The attention to detail seems to come to the fore in the overall sound quality of the headphones. They work loud and clear across the spectrum – clean and sharp treble, satisfactorily full bass and solid mids.
The app works a lot
In addition to helping you personalize the headphone audio output to suit your hearing level, Jabra Sound + makes for a fair amount. This is very welcome, since many headphones don’t even have an app.
Using Jabra Sound +, you can easily select the ANC level if you do not want to use the physical buttons on the headphones. You can choose between Active Noise Canceling, HearThrough or Off.
The sound quality does not seem to differ much with different ANC settings. With some other headphones it can. In a recent test, another pair sounded best with maximum ANC, but otherwise unusual.
The app also contains a music equalizer so you can adjust the bass, midrange and treble. Or you can use music settings for different sound quality – neutral, speech, bass boost, treble boost, smooth and “energizing”. You can also create custom settings for music and call sound.
The Soundscapes section of the app interface creates sound masking and relaxation. You can create variations on the white forest, as well as several different sounds of nature (waves, rain, birds, etc.).
And of course, the app will tell you your charge levels for each handset and charging case.
A set of functions
- Microphones: Two MEMS microphones plus a bone conduction sensor in each handset
- Speaker size: 6mm driver
- Dust and water resistance: IP57 rating (effectively waterproof and dustproof)
- Supported audio codecs: AAC and SBC
- Battery life: Up to eight hours of play plus 22 hours of battery life from the charging housing. Five minutes of charging provides up to an hour of battery life.

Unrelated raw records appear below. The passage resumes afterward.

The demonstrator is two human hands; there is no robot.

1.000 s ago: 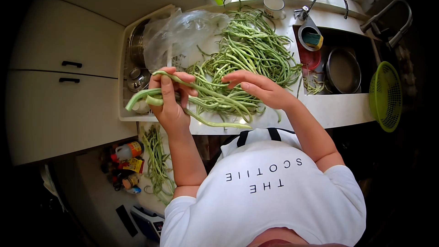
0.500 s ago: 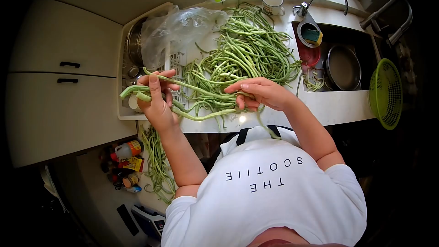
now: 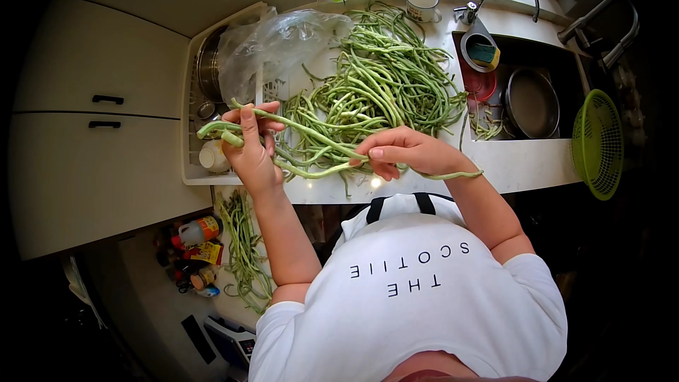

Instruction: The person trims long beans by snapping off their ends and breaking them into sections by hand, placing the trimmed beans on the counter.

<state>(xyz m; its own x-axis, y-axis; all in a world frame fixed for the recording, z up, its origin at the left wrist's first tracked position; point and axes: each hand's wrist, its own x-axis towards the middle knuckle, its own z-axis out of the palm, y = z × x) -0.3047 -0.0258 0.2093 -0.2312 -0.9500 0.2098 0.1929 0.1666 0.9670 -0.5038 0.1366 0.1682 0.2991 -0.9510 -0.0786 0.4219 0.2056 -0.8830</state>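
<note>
Several long green beans (image 3: pixel 311 129) stretch between my two hands above the counter's front edge. My left hand (image 3: pixel 252 148) is closed round them near one end, with thick bean ends poking out past the thumb. Further along, my right hand (image 3: pixel 407 153) pinches the beans between thumb and fingers; a bean tail trails over that wrist. Just beyond both hands lies a large tangled pile of long beans (image 3: pixel 385 74) on the white counter (image 3: pixel 523 166). My right fingertips partly hide where the beans meet.
A crumpled plastic bag (image 3: pixel 276 42) covers part of the white dish rack (image 3: pixel 187 127) at left. To the right are the sink (image 3: pixel 573 74) with a pan (image 3: pixel 532 105), and a green basket (image 3: pixel 598 145). More beans (image 3: pixel 244 255) lie lower left near bottles (image 3: pixel 198 230). A mug (image 3: pixel 422 3) stands behind.
My left hand has shifted slightly right, closer to my right hand, with the beans in it. The bean tail by my right hand has swung from hanging down to lying across the wrist.
</note>
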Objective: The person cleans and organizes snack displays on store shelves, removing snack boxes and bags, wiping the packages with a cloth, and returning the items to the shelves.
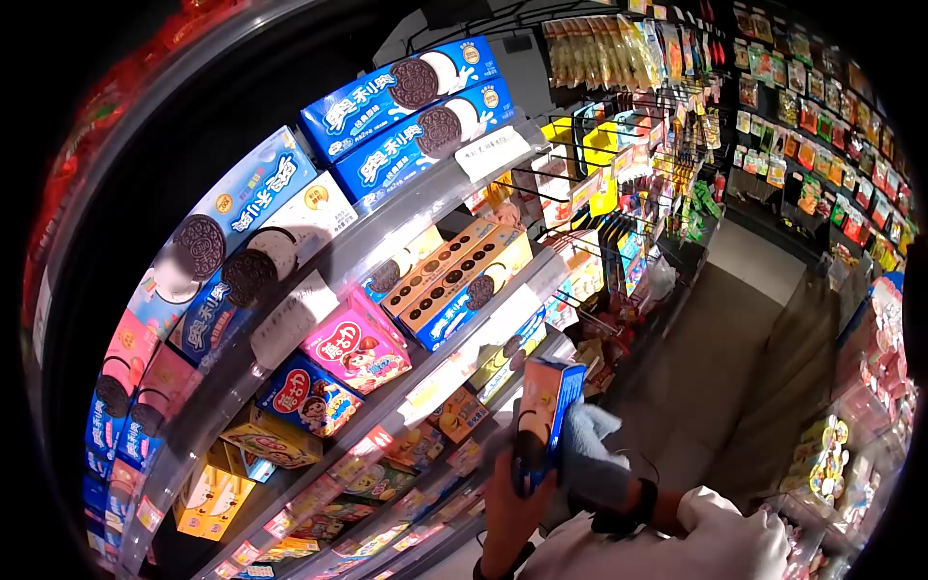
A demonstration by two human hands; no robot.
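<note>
- At the bottom middle of the view, the left hand has its fingers closed around the lower end of a blue-and-orange box, which stands on end, held off the shelf.
- Just right of that box, a grey-blue cloth covers most of the right hand (so I cannot tell how far its fingers are bent); the cloth meets the box's blue side, though whether it presses there is unclear.
- The left forearm rises from the bottom edge, a dark band at its wrist; the right forearm comes in from the right, out of a pale sleeve, with a black wristband.
- Beyond the hands, to the left, brown-and-blue boxes stand side by side on a middle shelf, a pink box near them.
- Higher up, two blue cookie boxes lie stacked behind a white label.
- Farther out are wire racks of packets, the aisle floor and hanging packs on the far wall.
</note>
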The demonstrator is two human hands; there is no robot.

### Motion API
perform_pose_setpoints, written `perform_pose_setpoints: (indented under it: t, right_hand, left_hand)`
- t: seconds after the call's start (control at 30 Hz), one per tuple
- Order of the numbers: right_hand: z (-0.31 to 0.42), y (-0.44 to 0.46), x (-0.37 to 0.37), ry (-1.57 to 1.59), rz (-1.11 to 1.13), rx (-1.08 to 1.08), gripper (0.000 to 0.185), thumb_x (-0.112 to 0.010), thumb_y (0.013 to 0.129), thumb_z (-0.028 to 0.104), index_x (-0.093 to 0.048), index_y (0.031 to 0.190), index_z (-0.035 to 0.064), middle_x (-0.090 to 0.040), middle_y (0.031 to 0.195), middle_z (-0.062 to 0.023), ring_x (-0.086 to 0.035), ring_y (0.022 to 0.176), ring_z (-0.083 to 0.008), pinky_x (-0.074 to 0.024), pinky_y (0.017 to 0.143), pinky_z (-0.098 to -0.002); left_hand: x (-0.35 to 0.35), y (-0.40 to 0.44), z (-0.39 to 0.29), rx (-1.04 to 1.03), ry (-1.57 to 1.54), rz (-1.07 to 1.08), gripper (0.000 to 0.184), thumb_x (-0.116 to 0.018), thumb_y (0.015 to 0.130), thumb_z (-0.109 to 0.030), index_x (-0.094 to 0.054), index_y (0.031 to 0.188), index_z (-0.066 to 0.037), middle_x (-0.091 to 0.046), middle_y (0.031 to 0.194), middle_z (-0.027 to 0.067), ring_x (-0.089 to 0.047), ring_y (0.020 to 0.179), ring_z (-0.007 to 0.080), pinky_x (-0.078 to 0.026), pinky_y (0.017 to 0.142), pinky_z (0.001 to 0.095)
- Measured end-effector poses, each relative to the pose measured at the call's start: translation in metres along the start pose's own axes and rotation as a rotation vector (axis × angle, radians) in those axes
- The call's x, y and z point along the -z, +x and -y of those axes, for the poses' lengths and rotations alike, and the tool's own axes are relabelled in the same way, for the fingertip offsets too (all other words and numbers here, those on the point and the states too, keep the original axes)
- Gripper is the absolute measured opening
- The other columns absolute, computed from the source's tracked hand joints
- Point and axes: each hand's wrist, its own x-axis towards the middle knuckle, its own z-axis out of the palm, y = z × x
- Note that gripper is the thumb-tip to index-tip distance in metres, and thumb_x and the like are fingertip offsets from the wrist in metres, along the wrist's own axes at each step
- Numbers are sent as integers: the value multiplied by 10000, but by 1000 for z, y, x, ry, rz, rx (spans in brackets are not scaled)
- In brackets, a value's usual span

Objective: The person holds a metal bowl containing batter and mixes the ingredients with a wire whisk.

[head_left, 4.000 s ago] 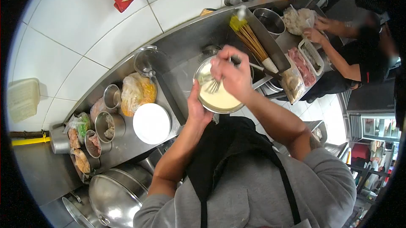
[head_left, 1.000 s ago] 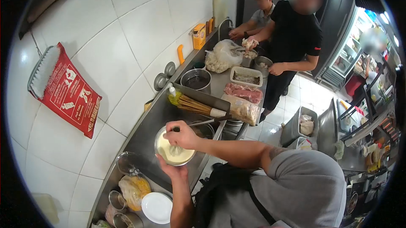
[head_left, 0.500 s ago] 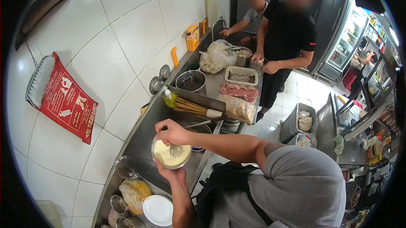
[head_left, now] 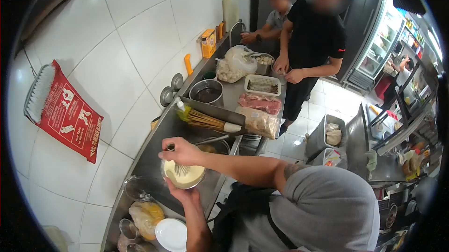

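Your left grip (head_left: 184, 194) cups the bowl (head_left: 203, 179) at its near side over the sink (head_left: 148, 165), likely to steady it, while your right grip (head_left: 181, 152) wraps the whisk (head_left: 181, 170) from above, probably so its wires reach into the pale liquid (head_left: 192, 175).

The whisk (head_left: 181, 170) is sitting in the bowl (head_left: 198, 183), with the right hand (head_left: 182, 151) staying above the rim; the left hand (head_left: 184, 193) is lying against the bowl's side, perhaps partly beneath. To the person's left, the plate (head_left: 170, 234) is lying beside the bag (head_left: 143, 215). To the right, the bundle of sticks (head_left: 209, 120) is lying just beside the packet (head_left: 258, 122), and the meat (head_left: 260, 104) is resting between packet and basket (head_left: 269, 95).
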Motion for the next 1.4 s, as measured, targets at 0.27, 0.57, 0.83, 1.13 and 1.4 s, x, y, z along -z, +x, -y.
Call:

- Wireless connection: Bluetooth 5.2
- Weight: 5.4 grams per handset
- Application support: Jabra Sound +
You are unlikely to be better than the Jabra Elite 7 Pro ANC headphones for sound quality, ease of use, customization and comfort. They’re worth $ 199 – and maybe more.
Where to buy: Amazon and other retailers
Jabra secured Cult Maca with the review unit for this article. See our review policies and see other detailed reviews of Apple-related items.